На первых порах шагать было легко, радостно. Ни сумочка с револьвером, ни плед, накинутый на плечи, не тяготили Марию.
- Ты суеверный?
- Конечно!
- А веришь в свою звезду?
- В последнее время вера моя ослабла, а сейчас опять укрепилась.
- Ты так витиевато намекаешь на наше приключение?
- Да, мадам. Шире шаг!
- Мадемуазель. Вы хотели сказать "мадемуазель"?

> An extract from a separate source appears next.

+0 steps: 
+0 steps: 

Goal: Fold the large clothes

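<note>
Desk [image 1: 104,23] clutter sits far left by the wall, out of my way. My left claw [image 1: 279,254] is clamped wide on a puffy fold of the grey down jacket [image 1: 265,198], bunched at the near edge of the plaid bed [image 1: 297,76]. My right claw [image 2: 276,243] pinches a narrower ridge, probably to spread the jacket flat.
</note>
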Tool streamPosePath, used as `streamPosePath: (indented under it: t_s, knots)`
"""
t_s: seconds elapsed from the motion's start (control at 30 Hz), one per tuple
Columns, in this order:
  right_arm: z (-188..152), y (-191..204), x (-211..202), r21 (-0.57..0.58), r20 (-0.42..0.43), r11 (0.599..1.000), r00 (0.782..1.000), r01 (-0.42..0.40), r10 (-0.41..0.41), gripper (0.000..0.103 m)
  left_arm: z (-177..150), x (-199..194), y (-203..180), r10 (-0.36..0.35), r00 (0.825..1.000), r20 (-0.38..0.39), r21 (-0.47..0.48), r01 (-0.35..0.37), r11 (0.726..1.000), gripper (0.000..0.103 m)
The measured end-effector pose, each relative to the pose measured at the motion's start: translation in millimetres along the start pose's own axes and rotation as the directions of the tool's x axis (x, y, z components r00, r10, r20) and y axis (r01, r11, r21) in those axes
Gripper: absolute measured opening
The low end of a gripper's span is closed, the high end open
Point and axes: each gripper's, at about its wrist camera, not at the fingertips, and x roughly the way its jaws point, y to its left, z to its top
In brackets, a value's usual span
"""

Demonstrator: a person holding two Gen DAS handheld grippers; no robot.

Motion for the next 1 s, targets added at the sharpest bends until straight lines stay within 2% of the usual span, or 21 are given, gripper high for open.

- Нет, мадам. Разве вчера, еще до полуночи, вы не стали моей женой?
- Я думала, мне приснилось…
- Нет, вы были в здравом уме и ясной памяти.
- Ты делаешь мне предложение?
- Ни в коем случае! Я сделал его еще вчера, только без лишних слов.
- Ах, да, прости мою девичью память! Теперь ты мой муж - объелся груш.
- Меньше болтай, дорогая, - это напрасная трата сил.
- Кошка сдохла - хвост облез, кто промолвит - тот и съест! - протараторила Мария по-русски и тут же перевела Антуану на французский.
- Договорились! - И они ударили по рукам.